Ademais, não são as outras provas juntadas à inicial (ou em outro momento, conforme autorização em lei pertinente) que eliminarão, de tal documento, a sua insuficiência perante a necessidade da comprovação de direito líquido e certo. Assim, em ocorrendo a referida combinação com outros documentos, a eventual concessão da segurança é devida a estes ‘outros’ e não ao documento resultante da justificação, ou à apreciação em conjunto de todos os documentos. Caso contrário, estar-se-ia admitindo a configuração de direito líquido e certo mediante provas que não são, em sua inteireza, hábeis para comprovação do direito protegido pelo mandamus – o que, dada a natureza especial deste, é inconcebível.

Porém, muito mais força e embasamento jurídicos contém o entendimento da 5.ª Turma do Superior Tribunal de Justiça, a seguir demonstrado no julgamento do Recurso Ordinário, em Mandado de Segurança (ROMS 11166/RJ), cujo relator foi o Ministro Edson Vidigal, adiante transcrito:

"ADMINISTRATIVO. SERVIDOR. PEDIDO DE DEMISSÃO MOTIVADO POR COAÇÃO. EXAME DA PROVA OBTIDA MEDIANTE JUSTIFICAÇÃO JUDICIAL. IMPOSSIBILIDADE. MANDADO DE SEGURANÇA. RECURSO.

1. A prova obtida mediante justificação judicial deve ser examinada e submetida ao contraditório em Ação de conhecimento, não substituível por Mandado de Segurança.

2. Não comportando o Mandado de Segurança dilação probatória, impossível o reconhecimento do direito líquido e certo a ser protegido.

3. Recurso não provido."

(PUBLICADO EM 26/03/2001).

Em seu voto, o relator expôs com sapiência e argúcia:

"O EXMO. SR. MINISTRO EDSON VIDIGAL: Senhor Presidente, para o Tribunal local, "o mérito da prova colhida numa justificação, para adquirir foros de verdadeira, tem de passar pelo crivo do contraditório numa via contenciosa adequada, onde os fatos, objetos dessa prova, podem ser contrariados, contestados e impugnados por todas as formas pretendidas em direito" (fl. 222). É contra essa afirmação que se insurge o recorrente, buscando ver declarada a efetiva validade da prova produzida, exatamente porque obtida mediante o procedimento judicial pertinente.

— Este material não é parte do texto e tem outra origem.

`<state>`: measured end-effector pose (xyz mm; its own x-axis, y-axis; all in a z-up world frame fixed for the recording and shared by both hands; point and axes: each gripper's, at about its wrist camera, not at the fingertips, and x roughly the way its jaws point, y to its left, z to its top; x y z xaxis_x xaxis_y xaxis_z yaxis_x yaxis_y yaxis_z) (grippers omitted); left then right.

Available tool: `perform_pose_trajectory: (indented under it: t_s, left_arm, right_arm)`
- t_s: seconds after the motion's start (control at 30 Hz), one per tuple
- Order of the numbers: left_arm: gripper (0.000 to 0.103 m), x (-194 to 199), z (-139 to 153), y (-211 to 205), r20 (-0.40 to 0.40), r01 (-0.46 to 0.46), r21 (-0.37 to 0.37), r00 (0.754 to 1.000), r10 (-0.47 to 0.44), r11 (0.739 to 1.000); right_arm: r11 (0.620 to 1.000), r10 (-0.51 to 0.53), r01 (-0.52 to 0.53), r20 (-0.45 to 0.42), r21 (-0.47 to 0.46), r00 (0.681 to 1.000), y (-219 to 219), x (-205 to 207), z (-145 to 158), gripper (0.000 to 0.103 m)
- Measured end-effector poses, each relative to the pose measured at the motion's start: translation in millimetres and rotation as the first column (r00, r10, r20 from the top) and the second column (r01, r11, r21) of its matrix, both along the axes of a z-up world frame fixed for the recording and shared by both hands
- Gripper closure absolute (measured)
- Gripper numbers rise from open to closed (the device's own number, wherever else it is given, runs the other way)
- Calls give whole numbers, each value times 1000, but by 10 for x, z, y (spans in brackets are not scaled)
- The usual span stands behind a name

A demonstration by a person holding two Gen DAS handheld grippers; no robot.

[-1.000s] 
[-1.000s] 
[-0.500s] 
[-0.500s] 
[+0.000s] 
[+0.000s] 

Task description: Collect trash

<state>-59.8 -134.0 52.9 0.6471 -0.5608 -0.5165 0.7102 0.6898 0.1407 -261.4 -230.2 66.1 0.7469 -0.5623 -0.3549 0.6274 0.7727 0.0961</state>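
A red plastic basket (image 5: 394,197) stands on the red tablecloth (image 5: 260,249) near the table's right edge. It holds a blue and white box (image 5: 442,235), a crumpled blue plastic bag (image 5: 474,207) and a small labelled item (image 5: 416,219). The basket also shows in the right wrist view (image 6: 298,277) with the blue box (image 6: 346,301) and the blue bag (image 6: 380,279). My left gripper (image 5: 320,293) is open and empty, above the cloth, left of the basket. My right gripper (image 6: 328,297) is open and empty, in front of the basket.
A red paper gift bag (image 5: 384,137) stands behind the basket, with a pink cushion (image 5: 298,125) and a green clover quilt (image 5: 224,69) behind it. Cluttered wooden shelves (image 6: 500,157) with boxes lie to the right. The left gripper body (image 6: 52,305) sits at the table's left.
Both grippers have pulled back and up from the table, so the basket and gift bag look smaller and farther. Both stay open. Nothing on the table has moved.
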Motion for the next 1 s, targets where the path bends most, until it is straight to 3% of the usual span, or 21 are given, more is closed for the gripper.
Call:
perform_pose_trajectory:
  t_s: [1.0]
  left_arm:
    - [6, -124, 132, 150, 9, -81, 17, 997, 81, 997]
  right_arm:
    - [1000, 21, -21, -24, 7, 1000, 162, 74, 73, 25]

Temos entendido, reiteradas vezes, que da justificação judicial não resulta declaração de relação jurídica. Trata-se, na verdade, de procedimento de jurisdição voluntária, utilizado quando o requerente pretende formar prova para eventual processo, submetendo-a então ao crivo do contraditório. Seria, por assim dizer, uma "ação preparatória" ou, nos ensinamentos de Pontes de Miranda, "ação constitutiva de provas, e não declaratória (...) constituir prova de relação jurídica e declarar são coisas distintas" (in Comentários ao Código de Processo Civil, tomo XII, ed. Forense, p. 295).

Isto posto, forçoso é concluir que a sentença homologatória, proferida em ação de justificação não cria direito nem estabelece vínculo jurídico que obriguem o Administrador Público acata-la como comando judicial absoluto. A apreciação do valor da prova colhida na justificação fica reservada à autoridade administrativa ou a judiciária a que for submetida a verificação.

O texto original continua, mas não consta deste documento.